Cuisinier français au service de lord Chesterfield en Anglerre puis à celui du prince d’Orange-Nassau, il passe ensuite à celui de Mme de Pompadour et enfin de Louis XV. Son oeuvre maîtresse : The Modern Cook, plusieurs fois réédité et augmenté devint en 1742 « Le Cuisinier Moderne » en cinq volumes ; cet ouvrage était encore considéré en 1930 par Nignon comme la référence en la matière. La plupart des recettes de La Chapelle restent encore réalisables aujourd’hui (avec une certaine adaptation).
Extrait de « L’office et la bouche », de Barbara Ketchman Wheaton, historienne née aux Etats- Unis, spécialisée en histoire de la gastronomie et de la cuisine -ISBN 2-7021-1322-2 © 1983 by THE UNIVERSITY OF PENNSYLVANIA PRESS (© Calmann-Lévy 1984)

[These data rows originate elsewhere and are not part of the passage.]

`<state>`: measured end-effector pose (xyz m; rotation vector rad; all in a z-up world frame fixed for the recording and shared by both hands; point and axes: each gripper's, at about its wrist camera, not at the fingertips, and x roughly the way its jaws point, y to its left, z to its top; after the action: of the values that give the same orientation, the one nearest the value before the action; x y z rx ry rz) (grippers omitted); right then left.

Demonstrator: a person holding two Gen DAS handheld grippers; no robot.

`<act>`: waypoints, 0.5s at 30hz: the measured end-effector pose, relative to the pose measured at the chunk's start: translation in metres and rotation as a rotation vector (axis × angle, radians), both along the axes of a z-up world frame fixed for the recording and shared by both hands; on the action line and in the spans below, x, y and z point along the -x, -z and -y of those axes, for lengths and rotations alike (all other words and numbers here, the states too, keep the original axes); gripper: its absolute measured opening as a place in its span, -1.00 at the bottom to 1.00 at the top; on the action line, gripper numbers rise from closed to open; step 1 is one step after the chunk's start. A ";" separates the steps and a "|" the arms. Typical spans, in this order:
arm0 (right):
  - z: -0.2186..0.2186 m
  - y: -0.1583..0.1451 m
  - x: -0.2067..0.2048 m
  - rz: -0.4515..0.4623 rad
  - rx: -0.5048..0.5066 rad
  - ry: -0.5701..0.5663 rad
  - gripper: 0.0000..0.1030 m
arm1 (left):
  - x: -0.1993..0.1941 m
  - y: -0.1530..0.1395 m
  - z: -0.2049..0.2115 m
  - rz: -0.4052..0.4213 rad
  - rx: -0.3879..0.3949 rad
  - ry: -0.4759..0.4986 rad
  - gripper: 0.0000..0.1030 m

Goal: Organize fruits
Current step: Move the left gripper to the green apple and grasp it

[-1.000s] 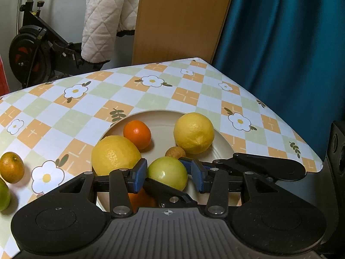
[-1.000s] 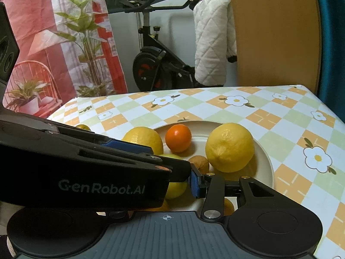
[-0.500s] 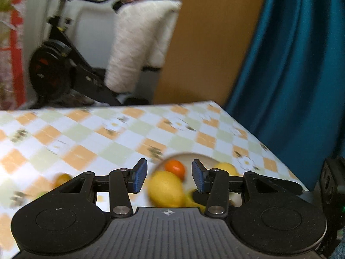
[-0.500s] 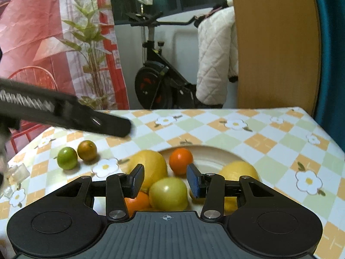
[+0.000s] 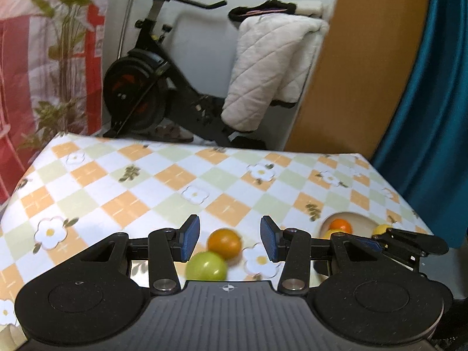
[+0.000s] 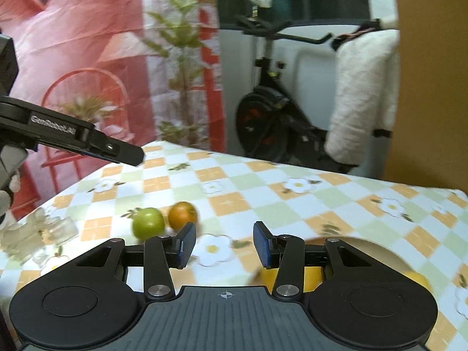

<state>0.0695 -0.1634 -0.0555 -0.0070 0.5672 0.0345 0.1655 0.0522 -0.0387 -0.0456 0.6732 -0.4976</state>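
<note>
The left gripper point(image 5: 230, 241), jaws apart and empty, frames a green fruit point(image 5: 206, 266) touching an orange point(image 5: 224, 243) at lower centre; the right gripper point(image 6: 224, 244) likewise gapes over tablecloth point(image 6: 263, 199).

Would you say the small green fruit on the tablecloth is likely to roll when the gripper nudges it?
Probably: the green fruit looks round and smooth, so a sideways nudge may send it rolling. The orange fruit beside it may block it on that side. It looks firm enough to pinch.

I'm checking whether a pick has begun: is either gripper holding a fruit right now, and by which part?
Nothing is held. The left gripper and right gripper both have open, empty jaws; the green fruit and orange fruit lie on the tablecloth.
</note>
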 end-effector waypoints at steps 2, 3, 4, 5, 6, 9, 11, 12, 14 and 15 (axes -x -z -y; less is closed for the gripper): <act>-0.012 0.003 -0.010 -0.016 0.008 -0.032 -0.20 | -0.005 0.008 -0.008 -0.021 0.007 -0.006 -0.06; -0.018 0.004 -0.014 -0.023 0.016 -0.049 -0.20 | -0.006 0.011 -0.012 -0.033 0.014 -0.008 -0.06; -0.024 0.006 -0.019 -0.030 0.024 -0.067 -0.20 | -0.007 0.015 -0.016 -0.046 0.020 -0.008 -0.06; -0.030 0.009 -0.023 -0.038 0.033 -0.085 -0.20 | -0.009 0.020 -0.018 -0.058 0.026 -0.009 -0.06; -0.034 0.012 -0.027 -0.047 0.040 -0.098 -0.21 | -0.009 0.024 -0.021 -0.066 0.029 -0.010 -0.06; -0.046 0.019 -0.038 -0.073 0.052 -0.125 -0.21 | -0.012 0.032 -0.023 -0.081 0.039 -0.013 -0.06; -0.051 0.023 -0.044 -0.085 0.055 -0.133 -0.21 | -0.014 0.035 -0.025 -0.086 0.045 -0.017 -0.06; -0.053 0.024 -0.047 -0.090 0.056 -0.137 -0.21 | -0.014 0.035 -0.026 -0.087 0.047 -0.019 -0.06; -0.056 0.028 -0.051 -0.098 0.056 -0.143 -0.21 | -0.016 0.036 -0.027 -0.088 0.052 -0.020 -0.06; -0.057 0.029 -0.054 -0.102 0.056 -0.145 -0.21 | -0.016 0.037 -0.027 -0.089 0.053 -0.020 -0.06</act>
<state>0.1231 -0.1060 -0.0846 -0.1009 0.6686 0.1608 0.1820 0.0791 -0.0759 -0.1246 0.7461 -0.4965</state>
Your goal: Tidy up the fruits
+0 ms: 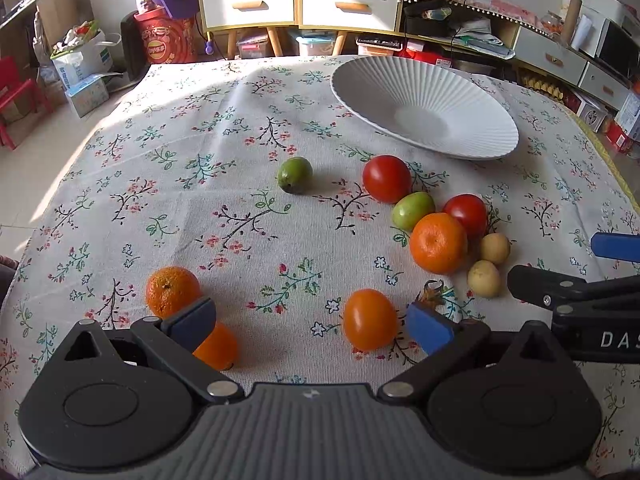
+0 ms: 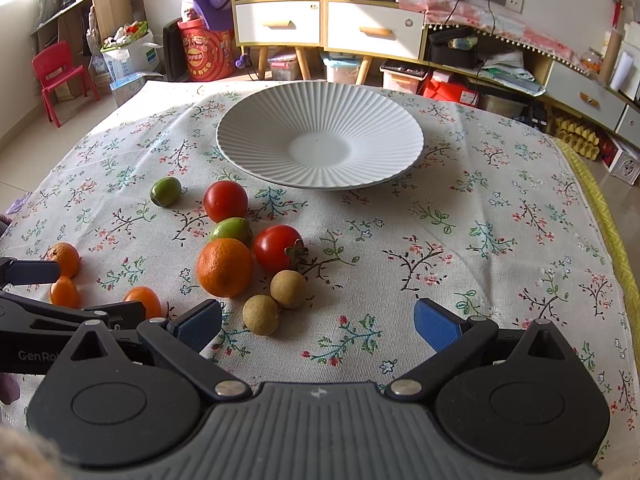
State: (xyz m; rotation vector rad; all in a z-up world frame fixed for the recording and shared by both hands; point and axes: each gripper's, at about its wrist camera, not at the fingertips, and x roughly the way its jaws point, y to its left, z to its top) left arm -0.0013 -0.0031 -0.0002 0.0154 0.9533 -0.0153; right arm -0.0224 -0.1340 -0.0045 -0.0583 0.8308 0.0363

Parmi tous les cuisiniers qui ont participé à la diaspora culinaire française, Vincent La Chapelle a laissé le monument écrit le plus durable. Son Modern Cook connaît en effet plusieurs éditions ; la première en deux volumes, écrite dans un anglais très personnel, est publiée à Londres en 1733 ; on y précise qu’il est le maître queux du comte de Chesterfield, que nous avons déjà rencontré, connu avant tout aujourd’hui par les lettres qu’il a écrites à son fils. En 1728, Chesterfield est nommé ambassadeur d’Angleterre aux Pays-Bas et il restera à La Haye jusqu’en 1732. Il a pour mission d’arranger le mariage de Guillaume IV, prince d’Orange-Nassau, avec Anne, fille du roi George II. Peut-être La Chapelle est-il entré à son service durant ce séjour à La Haye. En octobre 1728, en effet, Chesterfield écrit la lettre que voici à un de ses amis qui vit à Paris, le duc de Richmond (réputé pour l’excellence de sa table) :
MON CHER DUC,
« Je crois que vous me pardonnerez plus volontiers le mal que je vais vous donner que les excuses que je devrais vous présenter à ce propos, si bien que je laisse de côté les préambules. Sachez donc que j’ai un cuisinier qui me fut envoyé voilà six mois de Paris, et qui, bien qu’il ne soit point mauvais, n’est pas non plus des tout premiers ; or, comme j’ai en tête de faire une chère exquise, je serais enchanté d’avoir un Maître cuisinier d’un génie supérieur, capable non seulement d’exécuter, mais encore d’inventer des morceaux friands et parfaits : bref, un de ces hommes dignes d’amuser votre fin palais, dussiez-vous venir à La Haye. Si vous pouvez me trouver un tel homme, je vous prie de l’arrêter pour moi aux meilleures conditions et de me l’envoyer ici. Mais, à moins d’en trouver un dont tout Paris s’accorde à dire qu’il est au sommet de sa profession, ne m’en envoyez point, car ceux que j’ai déjà sont passables. Cette tâche vous sera peut-À
ªtre fort pesante, mais vous reconnaîtrez,
je pense, que j’aurais fait injure à votre goût si, vous sachant à Paris, je m’étais adressé à un autre que vous en fait de cuisinier… Ne vous pressez point surtout de m’envoyer ce serviteur, car s’il arrive dans les deux mois qui viennent, ce sera amplement suffisant; vous avez donc le temps de le mettre à l’épreuve et de délibérer. »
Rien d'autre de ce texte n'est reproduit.